WORK INSTRUCTION:
When the word "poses" appears in a line of the data below, list that line.

MATERIAL SUPPLIED:
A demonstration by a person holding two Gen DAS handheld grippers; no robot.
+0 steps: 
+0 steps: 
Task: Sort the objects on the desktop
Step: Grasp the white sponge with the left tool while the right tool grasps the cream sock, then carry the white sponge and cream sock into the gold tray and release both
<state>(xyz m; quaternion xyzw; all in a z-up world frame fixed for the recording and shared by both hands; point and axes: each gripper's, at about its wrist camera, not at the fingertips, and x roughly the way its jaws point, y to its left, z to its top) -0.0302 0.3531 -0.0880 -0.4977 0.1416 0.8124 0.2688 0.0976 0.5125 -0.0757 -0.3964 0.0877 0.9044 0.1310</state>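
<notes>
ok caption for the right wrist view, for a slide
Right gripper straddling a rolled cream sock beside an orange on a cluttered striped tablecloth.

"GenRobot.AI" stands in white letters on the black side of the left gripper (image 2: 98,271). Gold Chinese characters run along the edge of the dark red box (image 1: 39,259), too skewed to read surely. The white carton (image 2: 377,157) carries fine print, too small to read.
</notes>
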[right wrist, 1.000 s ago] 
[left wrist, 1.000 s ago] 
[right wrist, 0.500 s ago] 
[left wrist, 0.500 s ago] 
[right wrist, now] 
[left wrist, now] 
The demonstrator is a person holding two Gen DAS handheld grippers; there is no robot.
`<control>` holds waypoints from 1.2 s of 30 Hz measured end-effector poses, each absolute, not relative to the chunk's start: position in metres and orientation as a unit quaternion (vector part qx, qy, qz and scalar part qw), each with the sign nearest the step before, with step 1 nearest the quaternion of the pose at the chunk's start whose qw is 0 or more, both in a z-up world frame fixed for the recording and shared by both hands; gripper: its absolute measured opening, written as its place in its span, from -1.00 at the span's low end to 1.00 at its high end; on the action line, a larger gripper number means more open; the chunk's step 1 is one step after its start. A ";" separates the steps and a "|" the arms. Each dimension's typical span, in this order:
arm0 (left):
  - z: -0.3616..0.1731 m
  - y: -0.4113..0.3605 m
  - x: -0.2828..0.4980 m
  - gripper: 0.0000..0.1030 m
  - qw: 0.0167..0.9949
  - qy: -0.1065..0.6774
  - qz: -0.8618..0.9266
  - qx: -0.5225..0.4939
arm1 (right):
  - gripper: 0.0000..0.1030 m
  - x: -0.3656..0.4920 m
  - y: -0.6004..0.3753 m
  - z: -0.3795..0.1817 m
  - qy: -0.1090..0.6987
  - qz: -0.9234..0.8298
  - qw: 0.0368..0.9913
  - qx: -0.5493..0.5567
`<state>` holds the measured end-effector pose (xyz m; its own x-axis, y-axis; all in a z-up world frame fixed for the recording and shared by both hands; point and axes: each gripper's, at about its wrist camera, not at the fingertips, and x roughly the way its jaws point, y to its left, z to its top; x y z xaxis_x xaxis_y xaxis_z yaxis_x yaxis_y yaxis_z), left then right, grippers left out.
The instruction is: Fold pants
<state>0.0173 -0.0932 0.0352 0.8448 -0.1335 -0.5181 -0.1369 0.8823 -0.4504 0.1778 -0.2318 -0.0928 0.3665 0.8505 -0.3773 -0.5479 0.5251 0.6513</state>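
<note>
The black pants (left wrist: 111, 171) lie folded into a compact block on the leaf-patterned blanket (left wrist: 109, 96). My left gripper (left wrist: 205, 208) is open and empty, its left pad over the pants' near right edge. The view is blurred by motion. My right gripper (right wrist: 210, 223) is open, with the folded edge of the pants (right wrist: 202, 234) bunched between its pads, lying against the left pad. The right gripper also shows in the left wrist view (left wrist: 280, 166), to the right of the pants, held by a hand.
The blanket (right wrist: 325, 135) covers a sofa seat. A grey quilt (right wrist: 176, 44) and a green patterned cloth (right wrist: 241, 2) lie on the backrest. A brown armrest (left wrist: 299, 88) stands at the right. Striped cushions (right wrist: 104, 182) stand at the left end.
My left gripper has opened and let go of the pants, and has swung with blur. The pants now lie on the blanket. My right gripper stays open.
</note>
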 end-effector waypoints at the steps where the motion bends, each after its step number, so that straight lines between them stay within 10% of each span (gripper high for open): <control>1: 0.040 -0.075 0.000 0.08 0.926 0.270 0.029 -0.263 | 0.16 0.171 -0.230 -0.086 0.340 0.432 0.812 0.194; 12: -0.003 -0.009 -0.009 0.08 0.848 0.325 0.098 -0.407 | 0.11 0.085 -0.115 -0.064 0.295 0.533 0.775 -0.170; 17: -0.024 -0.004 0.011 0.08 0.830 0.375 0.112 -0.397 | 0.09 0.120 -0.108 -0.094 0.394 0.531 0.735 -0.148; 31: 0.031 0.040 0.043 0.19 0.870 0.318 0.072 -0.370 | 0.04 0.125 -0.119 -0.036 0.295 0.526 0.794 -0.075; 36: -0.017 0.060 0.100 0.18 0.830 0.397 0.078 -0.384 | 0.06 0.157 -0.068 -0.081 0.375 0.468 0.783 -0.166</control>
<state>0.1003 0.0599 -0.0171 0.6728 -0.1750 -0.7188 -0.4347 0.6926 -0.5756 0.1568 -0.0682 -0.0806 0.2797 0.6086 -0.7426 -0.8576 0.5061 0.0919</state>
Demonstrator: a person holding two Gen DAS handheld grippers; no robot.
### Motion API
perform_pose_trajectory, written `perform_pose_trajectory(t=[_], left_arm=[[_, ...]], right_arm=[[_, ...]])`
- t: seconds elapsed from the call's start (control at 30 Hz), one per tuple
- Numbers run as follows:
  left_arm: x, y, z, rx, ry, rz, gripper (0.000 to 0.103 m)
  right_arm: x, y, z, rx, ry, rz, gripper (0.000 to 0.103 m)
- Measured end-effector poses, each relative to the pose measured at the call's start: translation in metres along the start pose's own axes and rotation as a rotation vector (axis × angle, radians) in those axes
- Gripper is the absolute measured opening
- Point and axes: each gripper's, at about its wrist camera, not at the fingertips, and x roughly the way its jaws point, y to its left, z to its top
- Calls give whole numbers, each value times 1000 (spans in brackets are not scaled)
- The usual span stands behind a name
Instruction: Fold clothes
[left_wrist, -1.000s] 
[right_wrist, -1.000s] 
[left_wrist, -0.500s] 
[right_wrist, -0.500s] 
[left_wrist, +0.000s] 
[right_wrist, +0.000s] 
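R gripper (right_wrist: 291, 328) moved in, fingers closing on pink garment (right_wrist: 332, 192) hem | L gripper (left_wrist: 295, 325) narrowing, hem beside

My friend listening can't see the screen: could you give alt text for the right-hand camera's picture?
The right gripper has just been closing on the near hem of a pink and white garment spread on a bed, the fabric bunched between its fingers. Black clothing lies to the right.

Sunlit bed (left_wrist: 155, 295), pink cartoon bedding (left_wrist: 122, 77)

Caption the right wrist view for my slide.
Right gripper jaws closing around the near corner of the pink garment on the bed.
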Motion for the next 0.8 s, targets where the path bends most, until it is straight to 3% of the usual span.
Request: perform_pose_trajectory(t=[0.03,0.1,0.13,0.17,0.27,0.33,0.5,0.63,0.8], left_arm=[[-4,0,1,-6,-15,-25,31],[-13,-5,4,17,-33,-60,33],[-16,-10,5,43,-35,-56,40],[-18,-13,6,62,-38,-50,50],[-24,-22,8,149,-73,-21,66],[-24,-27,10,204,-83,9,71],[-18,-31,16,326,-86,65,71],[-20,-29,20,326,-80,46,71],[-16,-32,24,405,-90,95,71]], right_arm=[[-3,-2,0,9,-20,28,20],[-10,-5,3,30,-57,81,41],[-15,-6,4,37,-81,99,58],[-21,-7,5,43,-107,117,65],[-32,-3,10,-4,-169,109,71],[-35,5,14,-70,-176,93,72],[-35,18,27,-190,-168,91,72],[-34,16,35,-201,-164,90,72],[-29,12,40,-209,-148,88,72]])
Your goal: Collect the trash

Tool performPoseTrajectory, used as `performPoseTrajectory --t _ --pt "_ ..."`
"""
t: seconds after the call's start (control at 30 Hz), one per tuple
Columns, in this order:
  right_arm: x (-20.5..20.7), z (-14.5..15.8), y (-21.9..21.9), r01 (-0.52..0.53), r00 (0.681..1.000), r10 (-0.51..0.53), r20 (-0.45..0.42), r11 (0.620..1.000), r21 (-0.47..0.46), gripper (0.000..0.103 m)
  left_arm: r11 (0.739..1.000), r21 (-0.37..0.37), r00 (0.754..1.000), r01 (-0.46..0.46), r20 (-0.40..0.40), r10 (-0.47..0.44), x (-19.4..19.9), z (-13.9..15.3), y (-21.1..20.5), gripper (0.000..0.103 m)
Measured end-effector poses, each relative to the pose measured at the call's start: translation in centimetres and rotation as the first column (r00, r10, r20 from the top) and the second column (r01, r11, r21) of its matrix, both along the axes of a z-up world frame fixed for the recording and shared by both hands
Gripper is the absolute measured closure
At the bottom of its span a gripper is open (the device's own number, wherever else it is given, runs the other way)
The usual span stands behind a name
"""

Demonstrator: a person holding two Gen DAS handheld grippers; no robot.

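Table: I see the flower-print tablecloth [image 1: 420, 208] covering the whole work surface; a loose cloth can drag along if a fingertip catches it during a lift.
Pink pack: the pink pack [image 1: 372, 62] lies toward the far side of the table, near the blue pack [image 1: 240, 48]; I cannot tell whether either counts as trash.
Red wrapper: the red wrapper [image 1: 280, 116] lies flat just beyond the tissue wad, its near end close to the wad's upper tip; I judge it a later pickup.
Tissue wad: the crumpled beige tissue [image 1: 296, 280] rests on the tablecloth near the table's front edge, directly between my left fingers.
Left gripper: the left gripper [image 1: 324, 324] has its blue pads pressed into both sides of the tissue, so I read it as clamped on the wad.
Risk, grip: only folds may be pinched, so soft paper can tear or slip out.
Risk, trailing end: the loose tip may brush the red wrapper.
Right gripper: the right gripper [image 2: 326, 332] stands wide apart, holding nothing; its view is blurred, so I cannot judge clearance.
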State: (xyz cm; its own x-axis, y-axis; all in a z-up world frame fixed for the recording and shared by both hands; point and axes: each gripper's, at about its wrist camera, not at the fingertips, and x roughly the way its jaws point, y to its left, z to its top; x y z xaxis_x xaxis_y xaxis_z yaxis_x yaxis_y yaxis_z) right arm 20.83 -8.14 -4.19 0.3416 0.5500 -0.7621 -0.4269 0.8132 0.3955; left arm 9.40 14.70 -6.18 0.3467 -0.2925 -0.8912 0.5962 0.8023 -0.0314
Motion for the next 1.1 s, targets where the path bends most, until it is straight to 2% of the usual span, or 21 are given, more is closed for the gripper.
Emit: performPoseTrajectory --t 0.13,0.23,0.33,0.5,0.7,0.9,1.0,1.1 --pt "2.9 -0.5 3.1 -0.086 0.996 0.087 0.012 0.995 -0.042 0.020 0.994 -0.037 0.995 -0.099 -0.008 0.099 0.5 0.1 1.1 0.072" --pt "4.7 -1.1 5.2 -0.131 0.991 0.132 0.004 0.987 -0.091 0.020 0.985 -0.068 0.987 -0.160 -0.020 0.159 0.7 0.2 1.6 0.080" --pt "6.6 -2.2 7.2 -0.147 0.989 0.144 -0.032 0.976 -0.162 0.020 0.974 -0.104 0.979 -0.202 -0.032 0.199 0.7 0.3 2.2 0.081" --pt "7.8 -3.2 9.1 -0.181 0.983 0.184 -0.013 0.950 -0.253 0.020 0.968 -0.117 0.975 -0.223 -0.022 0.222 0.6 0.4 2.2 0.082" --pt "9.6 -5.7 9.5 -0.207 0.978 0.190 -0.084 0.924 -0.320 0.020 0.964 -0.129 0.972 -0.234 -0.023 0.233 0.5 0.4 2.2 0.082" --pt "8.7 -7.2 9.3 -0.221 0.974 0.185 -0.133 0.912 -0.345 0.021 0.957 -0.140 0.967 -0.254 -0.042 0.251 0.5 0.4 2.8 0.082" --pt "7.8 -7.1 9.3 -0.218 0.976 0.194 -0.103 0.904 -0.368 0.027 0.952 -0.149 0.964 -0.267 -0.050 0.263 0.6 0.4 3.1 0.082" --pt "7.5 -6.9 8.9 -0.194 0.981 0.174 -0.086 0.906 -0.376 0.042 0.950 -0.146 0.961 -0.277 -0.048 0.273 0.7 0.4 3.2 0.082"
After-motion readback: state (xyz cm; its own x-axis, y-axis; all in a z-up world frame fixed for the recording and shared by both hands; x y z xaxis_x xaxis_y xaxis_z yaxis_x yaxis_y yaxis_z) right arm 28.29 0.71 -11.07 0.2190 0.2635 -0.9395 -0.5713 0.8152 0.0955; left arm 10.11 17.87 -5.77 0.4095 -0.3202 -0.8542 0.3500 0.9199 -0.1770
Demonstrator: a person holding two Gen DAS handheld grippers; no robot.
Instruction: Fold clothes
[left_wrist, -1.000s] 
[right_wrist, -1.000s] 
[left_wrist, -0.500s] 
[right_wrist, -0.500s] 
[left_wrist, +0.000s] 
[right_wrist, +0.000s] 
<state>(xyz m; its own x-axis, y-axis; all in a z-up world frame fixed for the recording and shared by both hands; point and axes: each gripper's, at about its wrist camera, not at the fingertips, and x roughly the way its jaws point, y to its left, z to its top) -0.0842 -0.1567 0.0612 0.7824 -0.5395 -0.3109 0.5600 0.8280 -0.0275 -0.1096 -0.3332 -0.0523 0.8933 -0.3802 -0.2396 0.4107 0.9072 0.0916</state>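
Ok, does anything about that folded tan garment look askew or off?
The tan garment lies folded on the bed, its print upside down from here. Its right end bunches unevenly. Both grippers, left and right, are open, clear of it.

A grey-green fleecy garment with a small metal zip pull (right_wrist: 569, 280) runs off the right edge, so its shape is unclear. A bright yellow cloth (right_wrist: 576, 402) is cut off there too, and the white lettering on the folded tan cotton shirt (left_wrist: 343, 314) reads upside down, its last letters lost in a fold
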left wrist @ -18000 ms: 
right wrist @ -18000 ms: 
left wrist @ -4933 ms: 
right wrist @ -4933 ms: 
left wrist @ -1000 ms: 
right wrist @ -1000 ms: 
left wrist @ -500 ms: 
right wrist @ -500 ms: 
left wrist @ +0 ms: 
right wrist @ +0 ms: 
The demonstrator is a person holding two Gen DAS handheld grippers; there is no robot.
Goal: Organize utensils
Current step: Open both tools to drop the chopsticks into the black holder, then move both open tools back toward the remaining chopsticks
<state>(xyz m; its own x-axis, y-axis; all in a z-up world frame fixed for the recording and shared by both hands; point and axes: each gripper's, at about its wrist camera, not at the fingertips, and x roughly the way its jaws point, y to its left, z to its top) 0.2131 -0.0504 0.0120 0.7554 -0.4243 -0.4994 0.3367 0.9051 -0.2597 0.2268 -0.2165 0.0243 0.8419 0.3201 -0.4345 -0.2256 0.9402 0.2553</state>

RESULT OF THIS EXERCISE:
`<control>` holds waypoints from 1.2 s of 30 Hz measured end-effector poses, each absolute, not relative to the chunk's start: position in metres and orientation as a unit quaternion (vector part qx, qy, qz and scalar part qw), each with the sign nearest the step before, with step 1 nearest the quaternion of the pose at the chunk's start whose qw is 0 or more, both in a z-up world frame fixed for the recording and shared by both hands; gripper: its absolute measured opening, written as its place in its span, from -1.00 at the span's low end to 1.00 at its high end; on the action line, a larger gripper number means more open; the chunk's step 1 is one step after its start. A ";" separates the steps and a "|" the arms. Each dimension's typical span, in this order:
- Measured end-effector poses, each relative to the pose measured at the call's start: translation in metres along the start pose's own axes and rotation as a rotation vector (axis × angle, radians) in those axes
Measured end-effector poses, each relative to the pose measured at the call's start: translation in centimetres and rotation as the first column (r00, r10, r20 from the top) and the second column (r01, r11, r21) of its matrix, both along the axes of a z-up world frame fixed for the recording and shared by both hands

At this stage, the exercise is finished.